Sometimes, it may be possible and appropriate to bring a company into proceedings on the basis that the knowledge of one of its owners or directors may be attributed to the company itself, thereby making it an author of wrongdoing and thus liable to third parties who were the victims of the fraud perpetrated by the person controlling the company. In this way, a company’s assets may be opened up to the victims. This approach was adopted, for example, in El Ajou v Dollar Land Holdings plc [1994]. Likewise, when a company is used as a vehicle to perpetrate a fraud by its owner, the owner’s knowledge can be attributed to the company (see for example Moore Stephens (a firm) v Stone & Rolls Ltd (in liquidation) [2008]). The law in this area is extremely complex but can yield helpful results for claimants.

Finally, in Chandler v Cape Plc [2012], a holding company was found liable for the negligent activities of its subsidiary without the need to pierce the corporate veil. This decision arose in the context of asbestos-related claims.
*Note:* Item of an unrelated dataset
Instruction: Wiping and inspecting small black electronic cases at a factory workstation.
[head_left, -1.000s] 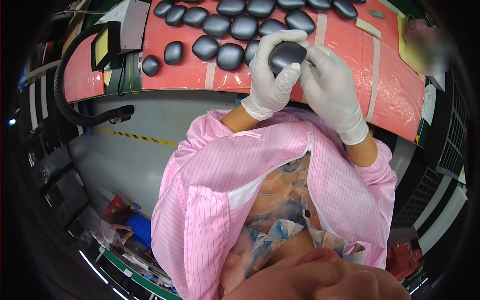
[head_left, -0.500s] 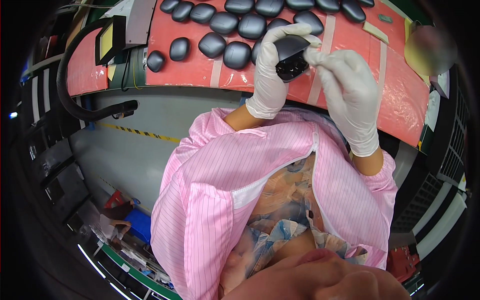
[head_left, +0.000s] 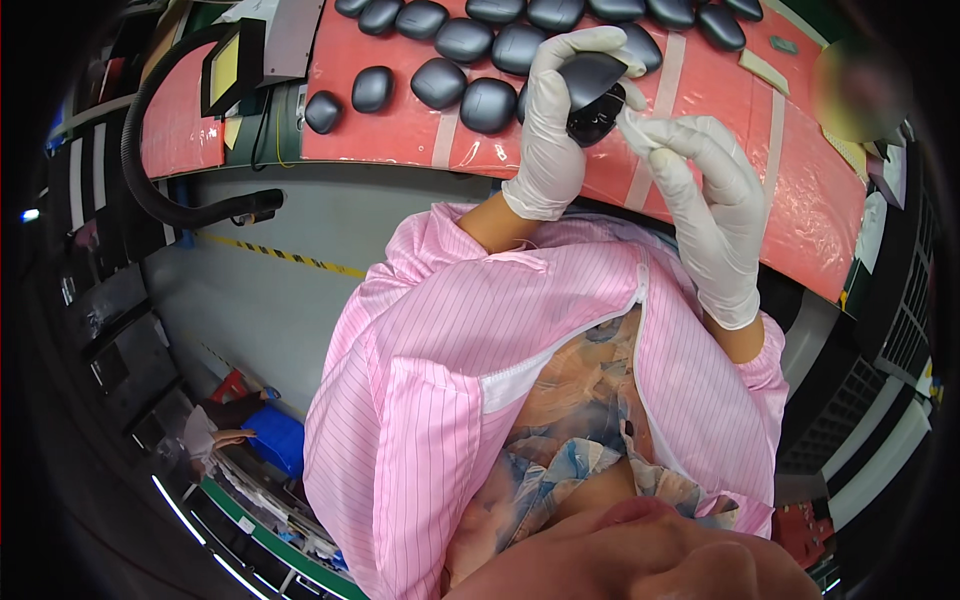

The defendant company owned a subsidiary which had employed Mr Chandler to load bricks. He contracted asbestosis from dust from an asbestos factory on the site on which he worked. The subsidiary which operated the site no longer existed, but the holding company did. It was found that, on the facts, the holding company had assumed responsibility for health and safety at the subsidiary (for example, by employing a group medical adviser and scientific officer) and so had assumed responsibility for breaches of duty in relation to asbestos dust by the subsidiary. This meant that a liability which it was thought was located only in the subsidiary was in fact that of the holding company as well. The Court achieved this result without piercing the corporate veil and instead focused on the specific relationship between the company and its subsidiaries. In reality, this was a highly fact-specific case and the Court’s mind was clearly influenced by the holding company’s group-wide medical supervision arrangements. But the case does show that holding companies may not be immune from the liability of their subsidiaries.

In short, then, potential claimants are likely to find in future that going behind a company’s separate legal personality is both difficult and unlikely to assist them in finding remedies against potential defendants.

However, the English Courts have developed a range of alternative legal avenues for claimants to use in order to obtain redress, particularly in cases of especially egregious wrongdoing. Those avenues are not always easily navigated, but the courts will be sympathetic to claimants with merit on their side. As Denning LJ put it in Lazarus Estates Ltd v Beasley [1956]:

‘No court in this land will allow a person to keep an advantage which he has obtained by fraud… fraud unravels everything.’

By Charles Lloyd, partner, and Jonathan Arr, senior solicitor, Macfarlanes LLP.